For the Criminology study, the team used Lotka–Volterra equations, which were designed to model the population dynamics of species competing for common resources. Since the 1930s, ecologists have used the equations to study the relationships between competing groups as diverse as bee colonies, troops of chimpanzees and prides of lions.
The equations are based on the principle that competition between groups determines where the boundaries between rivals form, and even a tiny amount of competition is enough to cause territories to form.
"What's at work is a competitive balancing act where both gangs are trying to keep their rival as far away as possible," Brantingham said.
The model the researchers derived from the equation predicted that gang boundaries would form midway between the home bases of rivals and would run in a perpendicular line between them.
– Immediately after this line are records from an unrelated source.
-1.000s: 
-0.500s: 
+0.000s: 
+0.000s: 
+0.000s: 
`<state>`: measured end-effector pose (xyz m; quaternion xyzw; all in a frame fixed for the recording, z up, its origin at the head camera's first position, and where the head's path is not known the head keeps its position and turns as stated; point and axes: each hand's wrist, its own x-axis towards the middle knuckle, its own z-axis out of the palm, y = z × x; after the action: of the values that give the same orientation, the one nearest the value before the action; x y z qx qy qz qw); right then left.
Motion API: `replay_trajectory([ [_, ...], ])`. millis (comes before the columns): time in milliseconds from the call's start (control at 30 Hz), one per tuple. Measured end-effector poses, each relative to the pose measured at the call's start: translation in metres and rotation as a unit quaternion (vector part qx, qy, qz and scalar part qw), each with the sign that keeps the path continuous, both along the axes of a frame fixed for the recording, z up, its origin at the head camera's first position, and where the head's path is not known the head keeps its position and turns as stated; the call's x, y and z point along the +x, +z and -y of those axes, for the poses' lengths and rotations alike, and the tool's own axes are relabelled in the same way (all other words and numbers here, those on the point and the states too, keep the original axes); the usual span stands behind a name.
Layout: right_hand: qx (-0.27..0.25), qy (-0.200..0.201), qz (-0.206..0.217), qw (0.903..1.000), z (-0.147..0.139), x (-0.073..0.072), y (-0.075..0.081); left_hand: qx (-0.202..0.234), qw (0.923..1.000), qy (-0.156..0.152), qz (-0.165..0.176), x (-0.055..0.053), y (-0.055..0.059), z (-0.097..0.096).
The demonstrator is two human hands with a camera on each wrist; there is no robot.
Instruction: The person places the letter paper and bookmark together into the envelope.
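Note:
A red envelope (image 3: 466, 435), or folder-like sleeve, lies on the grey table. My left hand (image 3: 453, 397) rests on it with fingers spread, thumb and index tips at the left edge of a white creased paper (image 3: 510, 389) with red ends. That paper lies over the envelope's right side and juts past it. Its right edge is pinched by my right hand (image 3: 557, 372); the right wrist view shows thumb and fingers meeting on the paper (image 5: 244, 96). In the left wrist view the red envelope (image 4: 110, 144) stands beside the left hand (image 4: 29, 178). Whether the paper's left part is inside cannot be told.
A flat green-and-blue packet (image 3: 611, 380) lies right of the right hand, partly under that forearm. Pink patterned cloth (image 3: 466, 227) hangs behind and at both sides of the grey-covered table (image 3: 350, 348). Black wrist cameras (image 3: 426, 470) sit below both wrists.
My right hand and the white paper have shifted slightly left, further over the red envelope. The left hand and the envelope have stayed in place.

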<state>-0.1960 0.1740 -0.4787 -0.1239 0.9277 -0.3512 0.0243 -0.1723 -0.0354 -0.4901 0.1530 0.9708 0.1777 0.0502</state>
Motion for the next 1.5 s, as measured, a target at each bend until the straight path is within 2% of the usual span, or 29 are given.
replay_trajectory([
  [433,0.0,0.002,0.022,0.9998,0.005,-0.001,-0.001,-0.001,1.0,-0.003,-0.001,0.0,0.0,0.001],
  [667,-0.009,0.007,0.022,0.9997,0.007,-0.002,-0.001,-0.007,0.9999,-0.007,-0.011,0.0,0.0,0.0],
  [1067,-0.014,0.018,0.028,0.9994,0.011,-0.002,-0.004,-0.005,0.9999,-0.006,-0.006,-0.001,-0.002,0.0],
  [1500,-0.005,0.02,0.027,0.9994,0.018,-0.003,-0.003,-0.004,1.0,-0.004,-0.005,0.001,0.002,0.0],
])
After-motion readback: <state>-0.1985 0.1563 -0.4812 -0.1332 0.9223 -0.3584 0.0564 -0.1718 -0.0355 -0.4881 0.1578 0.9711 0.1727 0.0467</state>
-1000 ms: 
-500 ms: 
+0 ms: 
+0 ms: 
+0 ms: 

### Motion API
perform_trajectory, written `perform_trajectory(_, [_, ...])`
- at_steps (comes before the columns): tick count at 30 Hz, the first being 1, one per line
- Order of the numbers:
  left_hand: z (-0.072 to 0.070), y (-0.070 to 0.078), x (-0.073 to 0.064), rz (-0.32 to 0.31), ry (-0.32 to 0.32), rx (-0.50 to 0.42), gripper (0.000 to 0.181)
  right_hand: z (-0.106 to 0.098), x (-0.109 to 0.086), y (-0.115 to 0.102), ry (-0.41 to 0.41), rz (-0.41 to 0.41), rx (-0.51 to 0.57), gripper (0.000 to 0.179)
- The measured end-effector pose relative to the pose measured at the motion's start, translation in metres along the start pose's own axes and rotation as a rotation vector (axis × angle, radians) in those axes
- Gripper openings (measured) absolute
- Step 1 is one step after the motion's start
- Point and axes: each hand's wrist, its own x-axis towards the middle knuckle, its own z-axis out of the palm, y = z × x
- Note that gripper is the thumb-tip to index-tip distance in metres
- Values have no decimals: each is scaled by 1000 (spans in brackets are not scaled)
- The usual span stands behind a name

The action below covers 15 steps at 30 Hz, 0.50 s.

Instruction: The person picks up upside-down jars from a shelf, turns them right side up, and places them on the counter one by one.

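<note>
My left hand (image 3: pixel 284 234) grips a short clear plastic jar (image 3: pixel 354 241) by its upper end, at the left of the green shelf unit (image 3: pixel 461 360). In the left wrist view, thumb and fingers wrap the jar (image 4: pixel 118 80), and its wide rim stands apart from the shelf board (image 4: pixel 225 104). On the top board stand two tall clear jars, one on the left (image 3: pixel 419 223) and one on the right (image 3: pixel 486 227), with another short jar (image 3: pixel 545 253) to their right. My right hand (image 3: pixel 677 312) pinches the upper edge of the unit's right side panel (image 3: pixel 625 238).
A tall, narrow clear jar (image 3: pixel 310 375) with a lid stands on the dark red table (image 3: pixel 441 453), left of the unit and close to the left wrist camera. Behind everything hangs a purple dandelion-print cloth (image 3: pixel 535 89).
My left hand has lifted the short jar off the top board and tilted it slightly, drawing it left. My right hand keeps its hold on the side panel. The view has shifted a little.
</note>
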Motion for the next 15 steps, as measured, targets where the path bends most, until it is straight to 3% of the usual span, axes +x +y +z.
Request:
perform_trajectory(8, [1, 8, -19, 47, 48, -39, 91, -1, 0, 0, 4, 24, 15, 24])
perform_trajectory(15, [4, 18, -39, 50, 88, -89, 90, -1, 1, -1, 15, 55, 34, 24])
The team looked at 13 gangs in the 6.5-square-mile area of Boyle Heights, a densely populated neighborhood on Los Angeles' east side that is bounded by three freeways. Gang activity tends to be confined within the freeway-bounded area.
To determine the home bases for each gang, the researchers relied on a prior study by Tita and his UC Irvine colleagues. The locations of the home bases ranged from a specific street corner to someone's house, a neighborhood business or any other specific location where a gang gathers most frequently.
Using the Lotka–Volterra formula, Brantingham's team drew boundaries between the known gangs. Unlike law enforcement's maps, the resulting effort did not produce gang boundaries that neatly followed streets. Instead, the boundaries ran through the yards of homes and businesses and through alleyways. When the boundaries did land on streets, they were as likely to crisscross them as follow them.
Using police records, the researchers then mapped 563 known gang crimes that occurred between 1999 and 2002 and have been attributed by police to at least one of the 13 gangs. To their surprise, most of the crimes fell on the borders that the model laid between gang territories. When crime locations did deviate from the borders, they did so in a configuration that was consistent with the model. For instance, the theory predicted that 58.8 percent of the crimes would occur within one-fifth of a mile of the border between two gangs — or just under two blocks — and 87.5 percent within two-fifths of a mile of the border — or just over three blocks. Overall, 99.8 percent of crimes could be expected to occur within one mile of the border, according to the theory.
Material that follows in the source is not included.